Management of the Trust has made certain estimates and assumptions
relating to the reporting of assets and liabilities and the disclosure
of contingent assets and liabilities to prepare these consolidated
financial statements in conformity with generally accepted accounting
principles. Actual results could differ from those estimates.
Certain amounts in the financial statements for prior periods have been
reclassified to conform with current financial statement presentation.
(B) Trust Assets
Trust assets are comprised of the following (dollars in thousands):
<TABLE>
<CAPTION>
June 30, December 31,
Estimated Gross Cash Flow by Type of Asset 1999 1998
------------ ------------
(unaudited)
<S> <C> <C>
Borrowers' obligation on outstanding balance of:
Performing loans .................................. $ 6,109 $ 12,306
Nonperforming loans ............................... 685 815
Receivable from the FDIC .............................. -- 2,000
Real estate and other assets .......................... 33,082 36,556
------------ ------------
Total ............................................. 39,876 51,677
------------ ------------
Discount required to reflect trust assets at
estimated fair value ......................... (6,260) (7,662)
------------ ------------
Trust assets, net ..................................... $ 33,616 $ 44,015
============ ============
</TABLE>
For each asset, estimates of income, expense and net cash flow on a
monthly basis through the expected final disposition date are prepared.

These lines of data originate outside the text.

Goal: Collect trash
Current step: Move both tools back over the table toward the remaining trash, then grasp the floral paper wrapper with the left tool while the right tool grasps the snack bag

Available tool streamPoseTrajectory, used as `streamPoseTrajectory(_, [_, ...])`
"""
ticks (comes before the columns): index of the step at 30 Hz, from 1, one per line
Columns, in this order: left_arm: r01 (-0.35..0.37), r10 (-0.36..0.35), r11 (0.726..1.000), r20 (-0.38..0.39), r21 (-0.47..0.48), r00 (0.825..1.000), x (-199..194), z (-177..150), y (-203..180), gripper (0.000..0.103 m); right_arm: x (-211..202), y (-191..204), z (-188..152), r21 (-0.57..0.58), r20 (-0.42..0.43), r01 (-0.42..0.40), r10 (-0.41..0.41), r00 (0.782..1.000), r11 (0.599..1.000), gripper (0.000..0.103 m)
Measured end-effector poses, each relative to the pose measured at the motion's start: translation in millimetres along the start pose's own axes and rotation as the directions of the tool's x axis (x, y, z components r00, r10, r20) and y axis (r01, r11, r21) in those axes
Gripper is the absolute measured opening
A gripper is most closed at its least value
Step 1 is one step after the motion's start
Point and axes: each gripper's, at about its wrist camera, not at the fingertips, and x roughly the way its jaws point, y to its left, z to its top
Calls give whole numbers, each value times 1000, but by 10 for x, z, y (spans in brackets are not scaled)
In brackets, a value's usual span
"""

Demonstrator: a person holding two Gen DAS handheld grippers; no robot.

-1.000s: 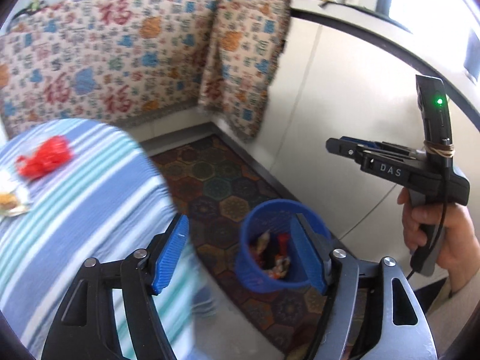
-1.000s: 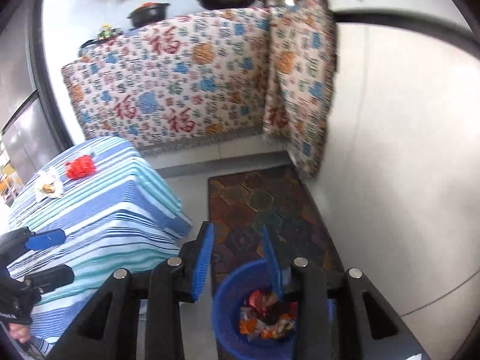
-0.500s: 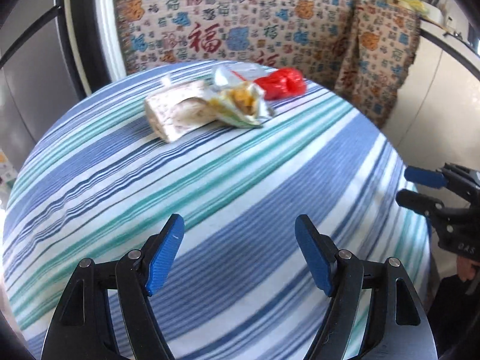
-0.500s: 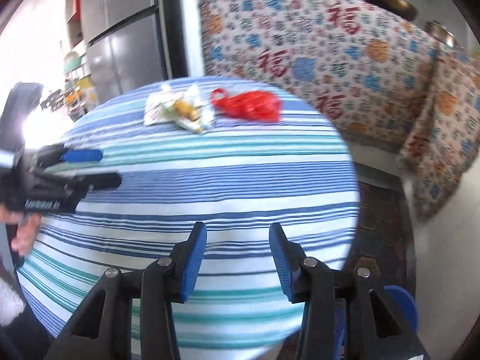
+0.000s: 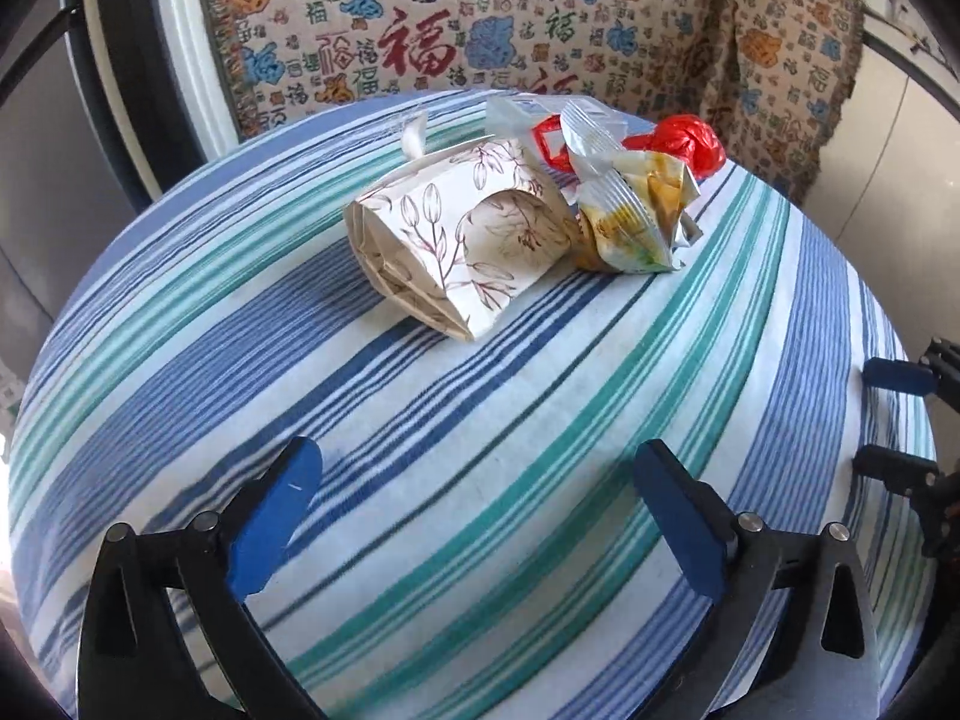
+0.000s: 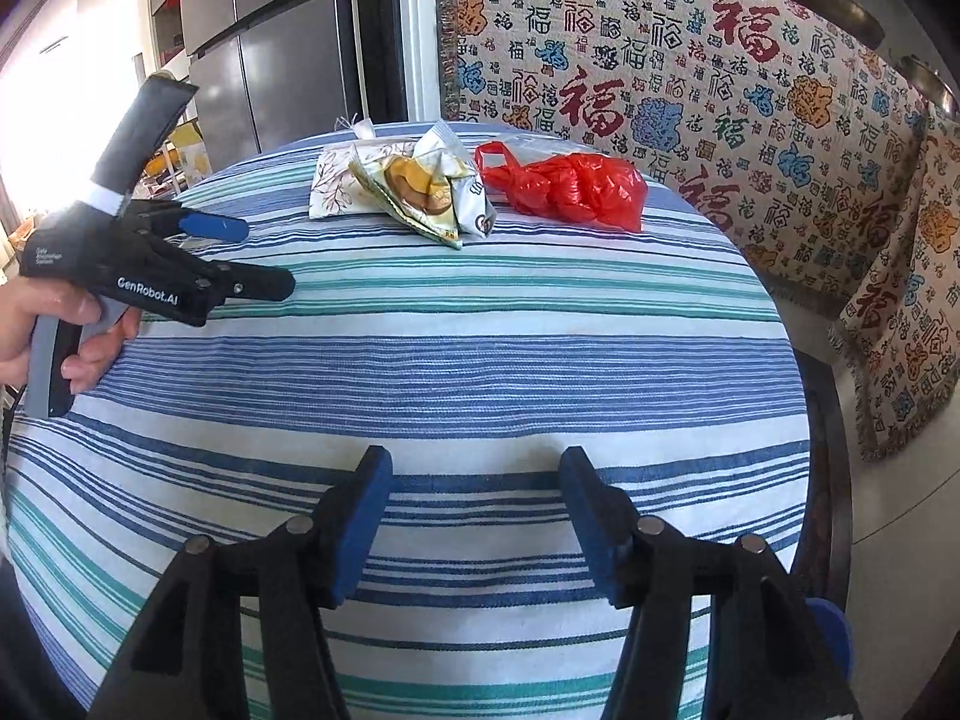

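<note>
Three pieces of trash are bunched at the far side of the striped tablecloth (image 5: 540,480): a folded flowery paper bag (image 5: 456,240), a crinkly snack wrapper (image 5: 630,222) and a red plastic bag (image 6: 564,186), all judged light, soft and easily squashed, so a bunched fold is best pinched. Nothing is held by the left gripper (image 5: 474,498), whose jaws have just been opened wide, or by the right gripper (image 6: 474,516), just opened about halfway. Plenty of bare cloth is left in front, but the table edge drops off close on the right.

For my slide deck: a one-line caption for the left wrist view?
Open left claw hovers over striped tablecloth, facing floral paper box, snack wrapper, red bag.
</note>
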Motion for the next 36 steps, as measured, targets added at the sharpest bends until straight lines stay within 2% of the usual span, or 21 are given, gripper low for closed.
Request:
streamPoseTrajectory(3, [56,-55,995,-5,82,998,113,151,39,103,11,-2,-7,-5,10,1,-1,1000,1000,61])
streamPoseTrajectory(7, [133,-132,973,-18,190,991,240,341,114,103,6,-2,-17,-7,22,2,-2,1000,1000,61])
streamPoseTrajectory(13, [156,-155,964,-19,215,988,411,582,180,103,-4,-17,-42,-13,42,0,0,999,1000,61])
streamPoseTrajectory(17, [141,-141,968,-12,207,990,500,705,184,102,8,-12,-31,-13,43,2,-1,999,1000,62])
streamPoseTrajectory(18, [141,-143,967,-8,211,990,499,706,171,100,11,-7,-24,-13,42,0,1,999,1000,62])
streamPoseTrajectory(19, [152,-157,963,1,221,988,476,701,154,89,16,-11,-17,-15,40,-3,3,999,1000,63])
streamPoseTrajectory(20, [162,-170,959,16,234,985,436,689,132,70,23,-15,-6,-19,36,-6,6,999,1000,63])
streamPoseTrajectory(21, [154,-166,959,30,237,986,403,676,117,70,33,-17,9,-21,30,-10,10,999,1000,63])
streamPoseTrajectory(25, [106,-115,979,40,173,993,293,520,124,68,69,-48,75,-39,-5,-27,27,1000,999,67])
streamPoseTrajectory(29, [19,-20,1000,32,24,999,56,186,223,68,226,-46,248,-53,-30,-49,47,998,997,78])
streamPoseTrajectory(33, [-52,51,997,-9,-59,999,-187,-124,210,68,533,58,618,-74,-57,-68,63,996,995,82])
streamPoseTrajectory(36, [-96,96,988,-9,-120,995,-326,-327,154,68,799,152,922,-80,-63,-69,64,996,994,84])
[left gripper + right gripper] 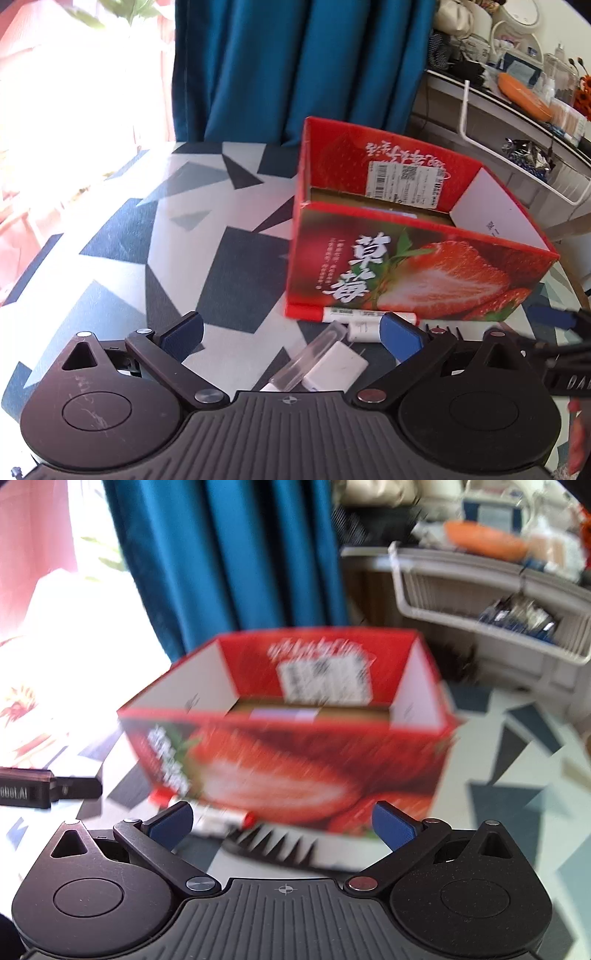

The individual asset budget is developed based upon factors which
include physical inspection of the asset or the collateral underlying
the related loan, local market conditions, contractual payments or
rents, and discussions with the relevant borrower. The Trust's
management and the Portfolio Committee periodically reevaluate and
revise projected monthly cash flows on an asset by asset basis. At June
30, 1999 and December 31, 1998, the projected monthly cash flows were
discounted at 11% to reflect the Trust assets at estimated fair value.
The Trust assets are highly concentrated in Texas.
4
<PAGE> 5
FIRSTCITY LIQUIDATING TRUST AND SUBSIDIARIES
Notes to Consolidated Financial Statements
(continued)
In the first quarter of 1998, the Trust negotiated and received a
settlement of approximately $22 million from its fidelity bond
carriers. As a result of this settlement, there are no remaining claims
of this nature.
(C) Distribution Priorities
The Trust is required to apply all proceeds from liquidation and
disposition of the Trust's assets first to payment of normal operating
expenses. Second, Trust proceeds totaling $188 million were distributed
to FirstCity to retire the Class A Certificate in December 1997. The
third order of distribution of Trust proceeds is payments pursuant to
employment and bonus agreements with certain former employees of the
Debtor. The bonus pool and executive long-term incentive plan provides
for the payment of bonuses equal to 4.76% of additional distributions
to Class B Certificate holders and (if any) Class C Certificate
holders.
Fourth, Class B Certificate holders are entitled to distributions up to
the Pour-Over Level. The Pour-Over Level (approximately $61 million at
June 30, 1999) is the liquidation preference on July 3, 1995 of the
Debtor's Series B and Series E preferred stock, less the nominal stated
value of FirstCity special preferred stock and the book value of
FirstCity common stock issued to the Series B and Series E holders,
plus interest at an annual rate of 6.5% from July 3, 1995. The
Pour-Over Level is also reduced for distributions to Class B
Certificate holders. In the first six months of 1999, $18.5 million, or
$7.50 per Certificate, was distributed to Class B Certificate holders
and a $.9 million bonus was paid to certain former employees of the
Debtor. In 1998, $67.7 million, or $27.50 per Certificate, was
distributed to Class B Certificate holders and a $2.6 million bonus was
paid to certain former employees of the Debtor. In July 1999, $4.9
million, or $2.00 per Certificate, was distributed to Class B
Certificate holders and a $230,000 bonus was paid to certain former
employees of the Debtor.
Lastly, Class C Certificate holders receive distributions, if any,
after any remaining payments to Class B Certificate holders up to the
Pour-Over Level (approximately $24.69 per unit as of June 30, 1999).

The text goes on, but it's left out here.